To study the internal structure of Fe³⁺ _0.06‐OCPCs, we sliced Fe³⁺ _0.06‐OCPCs from different angles (Figure 2c). Figure 2d shows the high‐resolution TEM images of the ultra‐thin cross section of Fe³⁺ _0.06‐OCPCs. Because the Fe³⁺ ion has a high atomic number, P2VP/Fe³⁺ domains have higher electron density contrast than that of PEO domains. As a result, we distinguished the P2VP/Fe³⁺and PEO domains of Fe³⁺ _0.06‐OCPCs without staining.^{[ 28 ]} The multilevel microarchitecture was clear‐cut in Fe³⁺ _0.06‐OCPCs including an onion‐like core and a heterogeneous porous corona. The outermost corona of Fe³⁺ _0.06‐OCPCs was about 50 nm in thickness, where pores on multiple length scales (incorporating mesopores (2 to 50 nm) and macropores (>50 nm)) scattered unevenly. The “onion‐like” core was determined to be 190 ± 10 nm and possessed three alternating copolymer layers, the dark P2VP/Fe³⁺ layer of around 15 nm (orange) and the bright PEO layer (blue) of about 13 nm (Figure 2e). Additionally, the porous corona substructure and the “onion‐like” core substructure were further demonstrated by Brunauer–Emmett–Teller (BET) and small angle X‐ray scattering (SAXS). The pore size distribution profile obtained from BET (Figure S4, Supporting Information) showed three major peaks at 5–7.5, 7.5–22, and 22–61 nm, indicating that besides the intrinsic micropores (<2 nm), our Fe³⁺‐OCPCs contained mesopores (2–50 nm) and macropores (>50 nm), which were also observed from Figure 2d. The SAXS pattern (Figure S5, Supporting Information) of Fe³⁺‐OCPCs (red line) exhibited two scattering peaks compared to homogeneous Fe³⁺‐P2VP nanoparticles (black line), which were attributed to the periodic multilayered onion‐like shells, similar to the work previously reported.^{[ 29 ]} Taken together, these results confirmed the architectural complexity of Fe³⁺‐OCPCs.

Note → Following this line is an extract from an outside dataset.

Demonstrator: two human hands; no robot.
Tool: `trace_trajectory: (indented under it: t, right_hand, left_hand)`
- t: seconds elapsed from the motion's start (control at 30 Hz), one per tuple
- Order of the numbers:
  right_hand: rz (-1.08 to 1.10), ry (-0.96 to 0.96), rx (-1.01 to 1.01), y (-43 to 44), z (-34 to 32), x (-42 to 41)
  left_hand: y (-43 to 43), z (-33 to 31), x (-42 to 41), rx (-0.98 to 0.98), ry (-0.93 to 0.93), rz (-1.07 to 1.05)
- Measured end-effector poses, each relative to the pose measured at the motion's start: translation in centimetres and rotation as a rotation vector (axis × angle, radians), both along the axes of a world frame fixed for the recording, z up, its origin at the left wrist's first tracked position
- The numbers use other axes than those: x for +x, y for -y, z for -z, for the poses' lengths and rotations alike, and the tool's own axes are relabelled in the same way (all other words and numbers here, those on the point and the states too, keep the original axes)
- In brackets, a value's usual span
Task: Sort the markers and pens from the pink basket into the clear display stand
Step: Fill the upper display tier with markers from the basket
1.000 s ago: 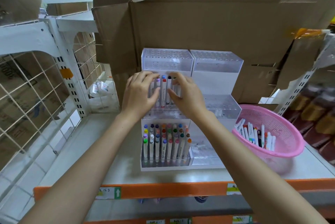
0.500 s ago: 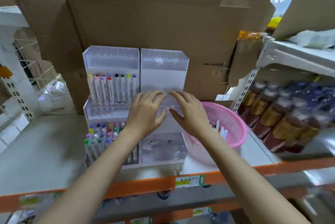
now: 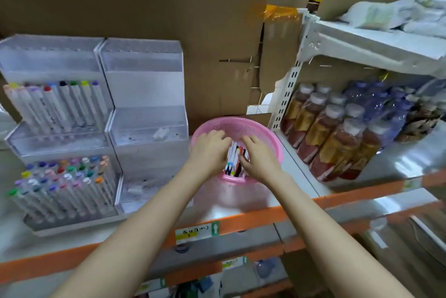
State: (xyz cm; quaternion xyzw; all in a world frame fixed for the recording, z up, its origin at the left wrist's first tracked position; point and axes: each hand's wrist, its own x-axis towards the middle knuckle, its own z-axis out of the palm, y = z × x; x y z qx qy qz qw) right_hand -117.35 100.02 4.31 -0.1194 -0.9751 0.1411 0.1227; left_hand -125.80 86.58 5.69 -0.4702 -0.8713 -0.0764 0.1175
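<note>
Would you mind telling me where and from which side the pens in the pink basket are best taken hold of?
Probably round the middle of their barrels, from above. The pens lie side by side low in the basket, pointing away from you, and its raised wall blocks a sideways approach. The left hand and right hand flank them.

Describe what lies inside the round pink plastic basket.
Inside the round pink plastic basket lies a bundle of white-barrelled pens and markers with coloured caps. The left hand and right hand cover the rest, so their count is hidden.
</note>
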Motion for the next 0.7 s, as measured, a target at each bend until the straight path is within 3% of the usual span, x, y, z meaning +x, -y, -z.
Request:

Based on the observation that the number of Fe³⁺ ions greatly influenced the self‐emulsification process, we presumed that the architectural complexity of Fe³⁺‐OCPCs could be further regulated by adjusting the number of Fe³⁺ in the initial droplets. To demonstrate the feasibility of this presumption, we produced a wide spectrum of Fe³⁺‐OCPCs nanoparticles with different Fe³⁺ amounts (C _Fe ³⁺ = 0, 0.02, 0.04 mm), which were later defined as Fe³⁺ ₀‐OCPCs, Fe³⁺ _0.02‐OCPCs, and Fe³⁺ _0.04‐OCPCs. All the nanoparticles represented hierarchical microarchitectures. However, the corona substructures varied along different C _{Fe3 +} . Compared with Fe³⁺ ₀‐OCPCs (Figure 2f), which exhibited a classic onion‐like structure with no evident porous corona because of the P2VP‐b‐PEO self‐assembly‐induced microphase separation,^{[ 19a ]} Fe³⁺ _0.02‐OCPCs had a large number of approximately hexagonal pores (20–100 nm) closely packed at the corona (Figure 2g), the formation of which was caused by the Fe³⁺‐induced macrophase separation. As the C_Fe ³⁺ increased to a larger extent (0.04 mm), the degree of macrophase separation was further enhanced, thus the pores in the corona became bigger, denser, and gradually lost their geometric regularity (Figure 2h). Taken together, the hierarchical microarchitecture of Fe³⁺‐OCPCs was precisely controlled by simply adjusting C _Fe ³⁺, including the number and size of the pores in the porous corona and the size and thickness of the multi‐layers in the onion‐like core substructure.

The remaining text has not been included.